* How to complete this task
The result should be an exact copy of the entries below, free of pictures.

== Supplied material ==

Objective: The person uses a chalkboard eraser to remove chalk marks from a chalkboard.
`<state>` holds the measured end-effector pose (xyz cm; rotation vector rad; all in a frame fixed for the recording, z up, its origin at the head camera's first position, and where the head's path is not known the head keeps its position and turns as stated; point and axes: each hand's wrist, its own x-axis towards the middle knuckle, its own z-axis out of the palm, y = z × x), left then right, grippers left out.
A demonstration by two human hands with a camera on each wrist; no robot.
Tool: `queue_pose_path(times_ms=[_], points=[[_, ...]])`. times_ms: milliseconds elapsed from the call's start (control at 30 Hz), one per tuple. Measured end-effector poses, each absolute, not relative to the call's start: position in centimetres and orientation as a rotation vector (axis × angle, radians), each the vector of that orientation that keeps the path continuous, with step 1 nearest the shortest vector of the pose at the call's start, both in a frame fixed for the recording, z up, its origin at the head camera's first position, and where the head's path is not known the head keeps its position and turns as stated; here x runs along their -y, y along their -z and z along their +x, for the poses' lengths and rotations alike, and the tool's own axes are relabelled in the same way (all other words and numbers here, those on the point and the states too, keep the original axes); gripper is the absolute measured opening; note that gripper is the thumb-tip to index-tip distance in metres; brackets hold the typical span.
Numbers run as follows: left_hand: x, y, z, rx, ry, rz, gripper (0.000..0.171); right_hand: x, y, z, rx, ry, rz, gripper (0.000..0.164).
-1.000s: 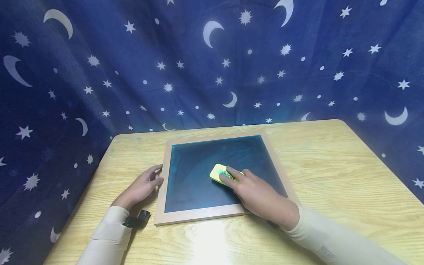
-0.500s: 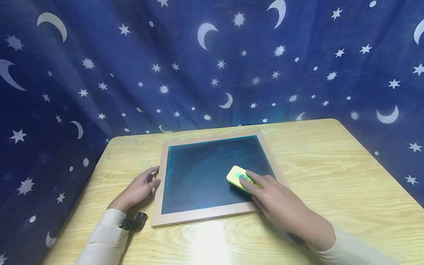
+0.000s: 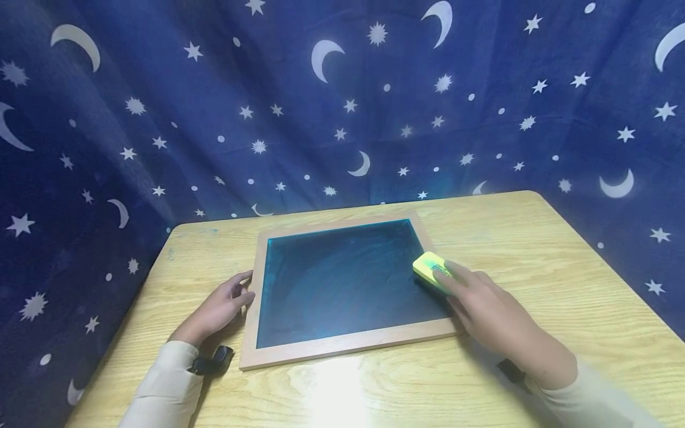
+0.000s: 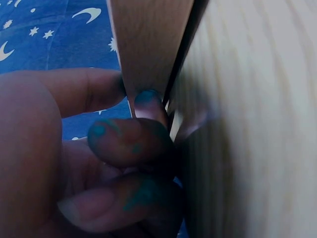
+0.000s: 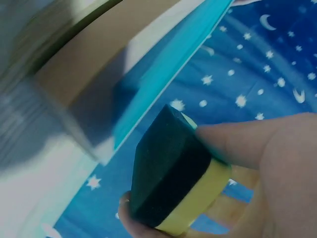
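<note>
A small chalkboard (image 3: 332, 288) with a wooden frame (image 3: 342, 346) lies on the table, its dark surface showing faint bluish smears. My left hand (image 3: 218, 309) holds the frame's left edge; in the left wrist view, blue-green marks cover its fingertips (image 4: 114, 141), which are at the wooden side (image 4: 153, 44). My right hand (image 3: 495, 312) grips a yellow magnetic board eraser (image 3: 430, 266) over the board's right edge. In the right wrist view, the eraser's dark felt (image 5: 168, 163) shows, apart from the board, between thumb and fingers.
The light wood-grain table (image 3: 503, 238) extends around the board. A dark blue curtain (image 3: 289, 71) with moons and stars hangs behind and at the sides. A black strap device (image 3: 214, 361) sits at the left wrist. Blue smudges (image 3: 211, 230) mark the far left tabletop.
My right hand has moved the eraser rightward across the chalkboard to its right edge and lifted it. My left hand stays at the frame's left edge. The head view has shifted slightly.
</note>
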<state>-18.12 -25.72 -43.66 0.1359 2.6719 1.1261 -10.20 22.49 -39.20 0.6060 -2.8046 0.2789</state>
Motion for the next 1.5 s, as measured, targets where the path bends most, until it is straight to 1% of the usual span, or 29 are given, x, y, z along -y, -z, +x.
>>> queue_pose_path(times_ms=[167, 333, 533, 600, 700, 767, 1133, 1300, 1500], points=[[25.8, 43.6, -18.0, -2.671, -1.129, 0.136, 0.062, -23.8, 39.5, -11.4, 2.850, -0.297, 0.510, 0.054], [25.9, 43.7, -17.8, -2.670, -1.137, 0.138, 0.062, -25.0, 40.1, -12.7, 2.858, -0.313, 0.439, 0.049], [26.0, 43.7, -17.7, -2.663, -1.150, 0.136, 0.062, -26.1, 40.9, -14.2, 2.880, -0.253, 0.428, 0.043], [26.0, 43.7, -17.7, -2.665, -1.151, 0.136, 0.062, -26.3, 41.1, -14.6, 2.870, -0.236, 0.439, 0.038], [25.8, 43.8, -17.8, -2.667, -1.149, 0.146, 0.062, -26.5, 41.3, -14.9, 2.872, -0.228, 0.436, 0.035], [25.7, 43.8, -17.8, -2.664, -1.152, 0.153, 0.062, -26.6, 41.4, -14.9, 2.895, -0.231, 0.427, 0.036], [26.0, 43.8, -17.7, -2.674, -1.141, 0.172, 0.061, -26.6, 42.1, -14.4, 2.941, -0.298, 0.468, 0.060], [26.1, 43.8, -17.6, -2.678, -1.137, 0.171, 0.061, -26.5, 41.9, -14.4, 2.976, -0.294, 0.444, 0.060], [26.3, 42.9, -17.5, -2.762, -1.096, 0.143, 0.060, -25.9, 41.4, -14.2, 2.946, -0.205, 0.393, 0.054]])
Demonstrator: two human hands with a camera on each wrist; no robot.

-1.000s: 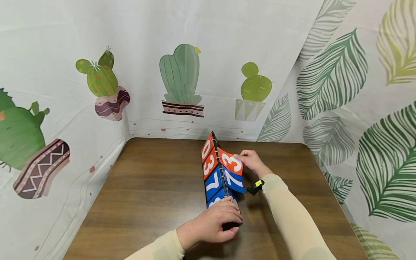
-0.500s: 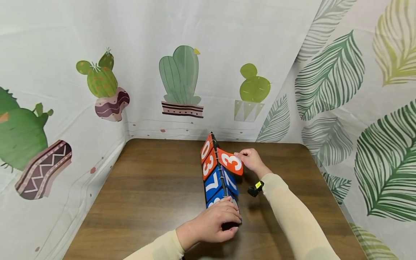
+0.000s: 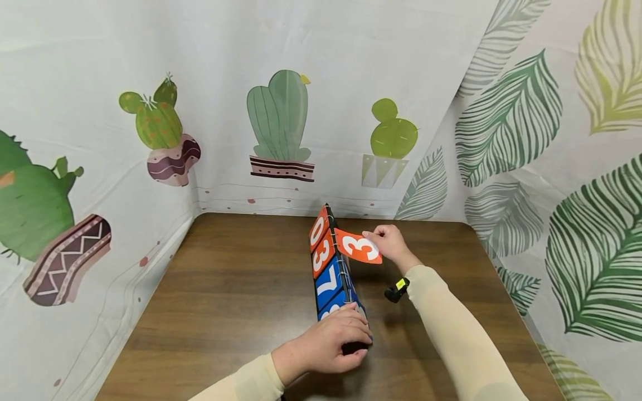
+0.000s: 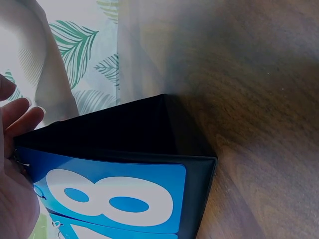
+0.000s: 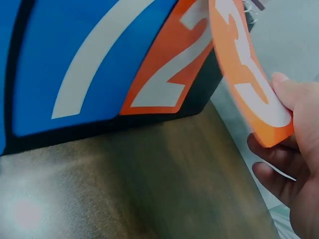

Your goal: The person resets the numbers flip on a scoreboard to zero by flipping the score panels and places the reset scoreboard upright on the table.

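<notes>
A black tent-shaped flip scoreboard (image 3: 345,281) stands lengthwise on the wooden table, with orange and blue number cards ringed along its ridge. My right hand (image 3: 391,243) pinches the free edge of an orange card with a white 3 (image 3: 353,247), lifted out from the right face. Beneath it, in the right wrist view, shows an orange 2 card (image 5: 154,92) beside a blue card with a white 7 (image 5: 94,59). My left hand (image 3: 333,341) grips the near end of the scoreboard, fingers curled over its ridge. A blue 8 card (image 4: 114,191) hangs below that hand in the left wrist view.
The brown wooden table (image 3: 225,289) extends to both sides of the scoreboard. White cloth (image 3: 220,50) printed with cacti and leaves hangs behind and beside it. A small black device (image 3: 396,292) with a yellow label sits at the right wrist.
The right hand has raised the orange 3 card farther out and up from the right face. The blue 7 card has dropped back against that face. The left hand has stayed put.
</notes>
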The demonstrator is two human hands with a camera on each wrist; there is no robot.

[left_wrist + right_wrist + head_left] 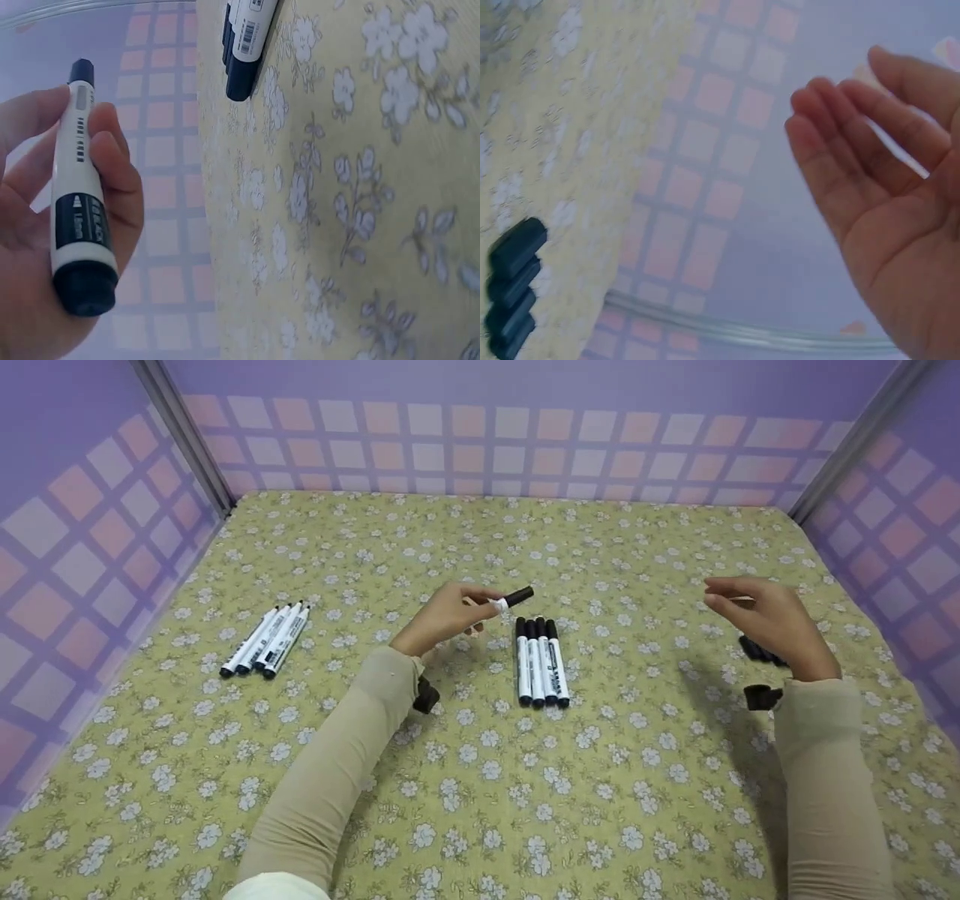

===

* Result for this exercise
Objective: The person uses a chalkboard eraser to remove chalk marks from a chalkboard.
`<state>` holds the measured end-effector pose (xyz cm; rotation vector rad; all in a frame fixed for the recording, z up, its origin at the head camera's first position, and where the head's path is not known the head keeps its position and turns as stated; point and axes: each hand's wrist, its own x-axis towards the middle knuckle, its own z-axis out of the palm, y = z × x), left then right, grippers left out.
A demonstration by two human hands with a camera on each wrist; no robot.
Tool: `queue_pose_path(times_ms=[_], points=[[_, ...]])`. times_ms: milliseconds elapsed from the call's start (control at 30 Hz), one per tuple. Measured end-effector poses, each absolute, not relative to the call's start: position in centimetres and orientation as a rotation vector (axis × angle, radians), each the vector of that orientation that keeps the path continuous, with step 1 nearest the shortest vector of the pose at the call's start, both in a frame fixed for the recording, z up, its origin at the head camera's first position, and where the head's path is not known the head keeps its position and turns as stated; here x runs along their -y, y along their -z and z along their +x, for the poses' lengths and rotations alike, and the tool's own axes are relabelled in the same way (all other words and numbers here, those on the point and the states too, keep the original axes); gripper is the absolute measured opening; note that gripper is the thumb-tip to index-tip distance in metres; brackets hold the typical span.
Numbers run as follows: left_hand: x, y, z, rx, ry, rz, gripper (0.000..0.171); right_hand: x, y, z, rx, ry, rz, gripper (0.000..0.164).
-1.000s: 
-0.500s: 
+0.000s: 
+0.000s: 
+0.000s: 
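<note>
A small chalkboard (image 3: 332, 288) with a wooden frame (image 3: 342, 346) lies on the table, its dark surface showing faint bluish smears. My left hand (image 3: 218, 309) holds the frame's left edge; in the left wrist view, blue-green marks cover its fingertips (image 4: 114, 141), which are at the wooden side (image 4: 153, 44). My right hand (image 3: 495, 312) grips a yellow magnetic board eraser (image 3: 430, 266) over the board's right edge. In the right wrist view, the eraser's dark felt (image 5: 168, 163) shows, apart from the board, between thumb and fingers.
The light wood-grain table (image 3: 503, 238) extends around the board. A dark blue curtain (image 3: 289, 71) with moons and stars hangs behind and at the sides. A black strap device (image 3: 214, 361) sits at the left wrist. Blue smudges (image 3: 211, 230) mark the far left tabletop.
My right hand has moved the eraser rightward across the chalkboard to its right edge and lifted it. My left hand stays at the frame's left edge. The head view has shifted slightly.
</note>
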<state>-18.12 -25.72 -43.66 0.1359 2.6719 1.1261 -10.20 22.49 -39.20 0.6060 -2.8046 0.2789</state>
Motion for the next 1.5 s, as measured, targets where the path bends most, until it is straight to 1% of the usual span, or 29 are given, x, y, z along -y, -z, +x.
>>> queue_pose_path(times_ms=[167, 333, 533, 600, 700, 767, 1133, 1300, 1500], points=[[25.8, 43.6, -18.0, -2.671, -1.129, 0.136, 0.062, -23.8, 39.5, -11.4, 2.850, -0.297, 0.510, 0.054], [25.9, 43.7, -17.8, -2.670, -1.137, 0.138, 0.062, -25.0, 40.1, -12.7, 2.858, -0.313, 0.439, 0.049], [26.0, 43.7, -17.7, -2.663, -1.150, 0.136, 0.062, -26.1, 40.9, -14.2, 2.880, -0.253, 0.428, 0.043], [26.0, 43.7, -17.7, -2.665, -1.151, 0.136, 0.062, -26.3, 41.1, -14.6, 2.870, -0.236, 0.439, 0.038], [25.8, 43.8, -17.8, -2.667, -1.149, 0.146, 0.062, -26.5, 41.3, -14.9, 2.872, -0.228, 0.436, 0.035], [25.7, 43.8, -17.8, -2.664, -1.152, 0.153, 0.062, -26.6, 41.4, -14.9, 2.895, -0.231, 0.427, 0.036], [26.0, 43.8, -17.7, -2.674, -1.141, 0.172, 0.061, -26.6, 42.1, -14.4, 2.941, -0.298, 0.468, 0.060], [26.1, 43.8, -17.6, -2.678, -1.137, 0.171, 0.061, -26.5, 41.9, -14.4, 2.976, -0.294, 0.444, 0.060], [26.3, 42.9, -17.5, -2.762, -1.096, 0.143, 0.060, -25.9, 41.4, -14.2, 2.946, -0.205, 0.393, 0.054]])
Demonstrator: two human hands with a camera on each wrist; no robot.

-1.000s: 
-0.500s: 
+0.000s: 
+0.000s: 
+0.000s: 

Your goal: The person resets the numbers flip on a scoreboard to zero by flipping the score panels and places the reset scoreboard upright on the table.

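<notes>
A black tent-shaped flip scoreboard (image 3: 345,281) stands lengthwise on the wooden table, with orange and blue number cards ringed along its ridge. My right hand (image 3: 391,243) pinches the free edge of an orange card with a white 3 (image 3: 353,247), lifted out from the right face. Beneath it, in the right wrist view, shows an orange 2 card (image 5: 154,92) beside a blue card with a white 7 (image 5: 94,59). My left hand (image 3: 333,341) grips the near end of the scoreboard, fingers curled over its ridge. A blue 8 card (image 4: 114,191) hangs below that hand in the left wrist view.
The brown wooden table (image 3: 225,289) extends to both sides of the scoreboard. White cloth (image 3: 220,50) printed with cacti and leaves hangs behind and beside it. A small black device (image 3: 396,292) with a yellow label sits at the right wrist.
The right hand has raised the orange 3 card farther out and up from the right face. The blue 7 card has dropped back against that face. The left hand has stayed put.
</notes>
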The demonstrator is two human hands with a camera on each wrist; there is no robot.

[left_wrist + right_wrist + head_left] 

Nothing more will be written for this answer.